The fight ends up involving Perry and Candace as well, so now let’s talk about Candace as the stormtrooper. Once again, this goofy cartoon thoroughly embarrasses the multi-million-dollar blockbuster. Candace, like Finn, is a stormtrooper who ends up defecting to the Rebels. However, in her case, it’s an actual character arc: we spend a good deal of time with her, Buford, and Baljeet as stormtroopers, and even though it’s in the midst of a goofy subplot where they’re assigned to get socks for Darth Vader (which leads to some great gags, such as Baljeet saying ‘socks’ to the tune of the Imperial March and a store on Tatooine called ‘Tall, Darth, and Handsome’), we do get to see things from a stormtrooper point of view and get a sense for what working for the Empire was like.

Just the fact that Candace describes Rebels as “cruel, heartless sub-humans who are messing up the galaxy” gives her more depth that Finn ever had (I’m also kind of surprised they got away with the term ‘sub-humans’ in a kids’ show). She has a perspective informed by her training; a reason why she thinks she’s on the right side. She actually believes in the Empire, despite the mistreatment she receives from it.

There’s a very fun song where Candace sings about why she’s proud to serve in the Empire: “Now I’m a bad mama-jama and I rock a mean helmet / if I see a Rebellion then you know I’m gonna quell it / I’m a certified, full-blown, armor-wearing zealot / and it feels so good to know I’m always right!” Again, this gives us a very believable sense of how the rank-and-file Emperor troops view the war, which we never got in the films, even when they actually have a defecting stormtrooper as a main character.
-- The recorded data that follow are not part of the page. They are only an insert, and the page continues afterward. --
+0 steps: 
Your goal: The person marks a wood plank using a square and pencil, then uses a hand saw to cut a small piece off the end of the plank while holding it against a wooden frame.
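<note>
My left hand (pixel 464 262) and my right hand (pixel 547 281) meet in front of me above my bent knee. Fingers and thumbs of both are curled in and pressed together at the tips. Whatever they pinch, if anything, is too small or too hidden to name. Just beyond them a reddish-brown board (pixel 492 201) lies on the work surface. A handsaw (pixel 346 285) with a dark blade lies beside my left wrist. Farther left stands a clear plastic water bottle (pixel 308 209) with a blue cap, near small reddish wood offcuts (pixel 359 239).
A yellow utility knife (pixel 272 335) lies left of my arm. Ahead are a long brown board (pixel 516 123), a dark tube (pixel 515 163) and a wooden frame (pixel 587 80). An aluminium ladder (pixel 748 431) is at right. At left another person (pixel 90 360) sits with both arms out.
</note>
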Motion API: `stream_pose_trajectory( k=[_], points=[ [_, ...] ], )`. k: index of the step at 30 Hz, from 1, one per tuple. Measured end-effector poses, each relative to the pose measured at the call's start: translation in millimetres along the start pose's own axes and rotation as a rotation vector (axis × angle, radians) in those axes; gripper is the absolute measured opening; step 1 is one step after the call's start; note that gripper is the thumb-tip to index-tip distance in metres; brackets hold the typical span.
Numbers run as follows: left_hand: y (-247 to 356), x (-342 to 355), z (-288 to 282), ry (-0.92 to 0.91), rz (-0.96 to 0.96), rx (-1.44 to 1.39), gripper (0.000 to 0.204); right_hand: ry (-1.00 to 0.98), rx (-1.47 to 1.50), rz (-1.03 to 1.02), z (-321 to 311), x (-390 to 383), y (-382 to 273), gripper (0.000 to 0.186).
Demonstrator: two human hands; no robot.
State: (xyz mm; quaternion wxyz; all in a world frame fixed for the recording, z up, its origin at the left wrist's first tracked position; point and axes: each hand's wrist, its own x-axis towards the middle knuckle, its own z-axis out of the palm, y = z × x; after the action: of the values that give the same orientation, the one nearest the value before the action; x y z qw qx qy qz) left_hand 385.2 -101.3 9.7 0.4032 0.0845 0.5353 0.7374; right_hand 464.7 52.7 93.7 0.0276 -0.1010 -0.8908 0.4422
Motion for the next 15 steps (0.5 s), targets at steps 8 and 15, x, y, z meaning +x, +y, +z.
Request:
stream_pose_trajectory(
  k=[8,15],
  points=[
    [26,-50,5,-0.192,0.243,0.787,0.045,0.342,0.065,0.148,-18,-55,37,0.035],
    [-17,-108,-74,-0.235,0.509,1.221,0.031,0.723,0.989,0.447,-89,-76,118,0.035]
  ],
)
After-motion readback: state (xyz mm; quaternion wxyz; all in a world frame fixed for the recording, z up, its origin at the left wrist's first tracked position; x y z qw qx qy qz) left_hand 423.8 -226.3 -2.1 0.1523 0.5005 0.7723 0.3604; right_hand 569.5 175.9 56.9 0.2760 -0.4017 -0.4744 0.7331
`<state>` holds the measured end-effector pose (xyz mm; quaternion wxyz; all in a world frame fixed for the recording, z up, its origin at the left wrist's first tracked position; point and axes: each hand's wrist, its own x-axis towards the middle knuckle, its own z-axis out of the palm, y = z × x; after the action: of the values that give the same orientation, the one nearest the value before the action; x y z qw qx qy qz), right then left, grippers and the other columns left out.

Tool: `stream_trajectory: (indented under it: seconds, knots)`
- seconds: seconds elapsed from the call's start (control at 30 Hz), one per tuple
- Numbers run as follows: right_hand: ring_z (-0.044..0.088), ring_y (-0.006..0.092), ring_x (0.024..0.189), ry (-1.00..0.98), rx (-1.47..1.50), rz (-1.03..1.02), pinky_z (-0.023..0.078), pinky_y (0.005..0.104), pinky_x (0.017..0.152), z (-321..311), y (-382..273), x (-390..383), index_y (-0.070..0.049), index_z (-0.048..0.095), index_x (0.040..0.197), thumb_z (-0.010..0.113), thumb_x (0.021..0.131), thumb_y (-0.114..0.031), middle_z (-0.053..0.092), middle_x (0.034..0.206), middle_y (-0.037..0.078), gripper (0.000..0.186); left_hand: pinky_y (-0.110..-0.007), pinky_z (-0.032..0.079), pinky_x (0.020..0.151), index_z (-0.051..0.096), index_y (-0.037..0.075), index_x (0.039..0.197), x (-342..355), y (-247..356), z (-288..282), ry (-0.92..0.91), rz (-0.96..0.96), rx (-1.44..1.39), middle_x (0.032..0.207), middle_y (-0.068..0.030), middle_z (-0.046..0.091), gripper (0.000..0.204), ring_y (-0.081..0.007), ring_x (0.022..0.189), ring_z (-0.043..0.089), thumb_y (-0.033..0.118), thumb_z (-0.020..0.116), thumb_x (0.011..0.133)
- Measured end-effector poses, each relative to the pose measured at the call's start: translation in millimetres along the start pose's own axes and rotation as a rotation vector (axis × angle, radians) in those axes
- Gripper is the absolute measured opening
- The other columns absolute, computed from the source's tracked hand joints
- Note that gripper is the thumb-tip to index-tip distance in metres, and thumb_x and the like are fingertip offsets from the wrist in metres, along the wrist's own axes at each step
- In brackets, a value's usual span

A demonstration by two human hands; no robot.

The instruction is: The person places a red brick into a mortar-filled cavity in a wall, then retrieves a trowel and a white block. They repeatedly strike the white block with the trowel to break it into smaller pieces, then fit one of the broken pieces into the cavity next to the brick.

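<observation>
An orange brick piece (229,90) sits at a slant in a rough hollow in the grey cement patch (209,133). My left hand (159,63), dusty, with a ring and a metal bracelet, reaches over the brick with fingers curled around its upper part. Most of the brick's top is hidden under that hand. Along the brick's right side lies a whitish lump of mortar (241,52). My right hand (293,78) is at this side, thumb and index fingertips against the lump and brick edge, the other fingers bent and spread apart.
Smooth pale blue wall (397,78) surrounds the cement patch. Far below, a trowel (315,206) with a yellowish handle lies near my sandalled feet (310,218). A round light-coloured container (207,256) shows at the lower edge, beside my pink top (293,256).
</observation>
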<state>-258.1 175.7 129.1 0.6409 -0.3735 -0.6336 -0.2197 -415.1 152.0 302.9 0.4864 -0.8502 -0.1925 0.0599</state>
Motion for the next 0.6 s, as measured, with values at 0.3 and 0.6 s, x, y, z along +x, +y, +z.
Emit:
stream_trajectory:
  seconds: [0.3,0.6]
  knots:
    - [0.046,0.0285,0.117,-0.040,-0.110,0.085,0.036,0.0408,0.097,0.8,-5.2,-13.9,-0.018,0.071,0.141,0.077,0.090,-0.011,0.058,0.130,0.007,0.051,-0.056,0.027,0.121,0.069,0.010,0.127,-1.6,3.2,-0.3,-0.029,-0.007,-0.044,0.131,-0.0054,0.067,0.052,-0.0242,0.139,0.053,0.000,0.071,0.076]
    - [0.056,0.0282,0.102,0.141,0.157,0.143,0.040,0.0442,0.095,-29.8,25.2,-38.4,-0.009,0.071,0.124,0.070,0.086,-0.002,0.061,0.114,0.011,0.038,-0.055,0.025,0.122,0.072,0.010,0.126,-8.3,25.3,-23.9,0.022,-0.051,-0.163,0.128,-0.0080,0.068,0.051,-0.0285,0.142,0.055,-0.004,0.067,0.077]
Then, when she turns, it’s not just because she suddenly “makes a choice” for no reason: something happens that blatantly contradicts her beliefs, making her question them for the first time. The scene where she turns is actually quite striking; when she asks Buford and Baljeet, “We’re the good guys, right?” there’s genuine uncertainty in her voice (some nice vocal work by Ashley Tisdale there). And, believably enough, once she starts to question her assumptions, then she starts to realize other things that didn’t fit into her image of the Empire (“Didn’t we just blow up a planet?” “Yes, that is sort of hard to justify, morally”). Again, it’s mostly played for laughs, but it’s still a genuine arc. The characters have clear motivations for what they do that make sense in the context of the story rather than being dictated by the script. Even in the midst of all the absurdist humor, they act like human beings.

Likewise, Isabella goes through much the same story arc as Han Solo, but again, it works. We meet her as a cynical loner who snaps at Phineas that “this isn’t a friendship, it’s a spaceship, so don’t invade mine.” Then, as she sees the loyalty the brothers have for each other, she starts to feel the desire to do likewise.

There’s a scene near the end where she bumps into Han Solo at a bar and they each prod each other into doing the right thing. Goofy as it is to have Han Solo talking smack with a little girl, it kind of works. Certainly I can much easier buy Han having a rivalry with Isabella than I can him abandoning his wife and son and losing the Millennium Falcon. I can almost imagine that it actually did go down like that, with Han trying to distract himself with a drink, but being challenged on abandoning his friends. Dang it, it’s a good scene; for all the absurdity and cartoon logic, it works.

Speaking of humor, it’s classic Phineas and Ferb: very smart, but very silly at the same time. Like when two Rebel technicians discover that R2 doesn’t actually have the plans, their first plan is, “We’ll blame Jar Jar!” Then there’s a bit where two of the Imperial officers are talking and one starts making fun of Vader, then trolls the other by pretending to choke (not only is that funny, but I can actually picture the Imperial officers doing that sort of thing). Another great gag has Darth Enshmirtz gloating about how valuable his timeshare on Alderann has become, while in the background…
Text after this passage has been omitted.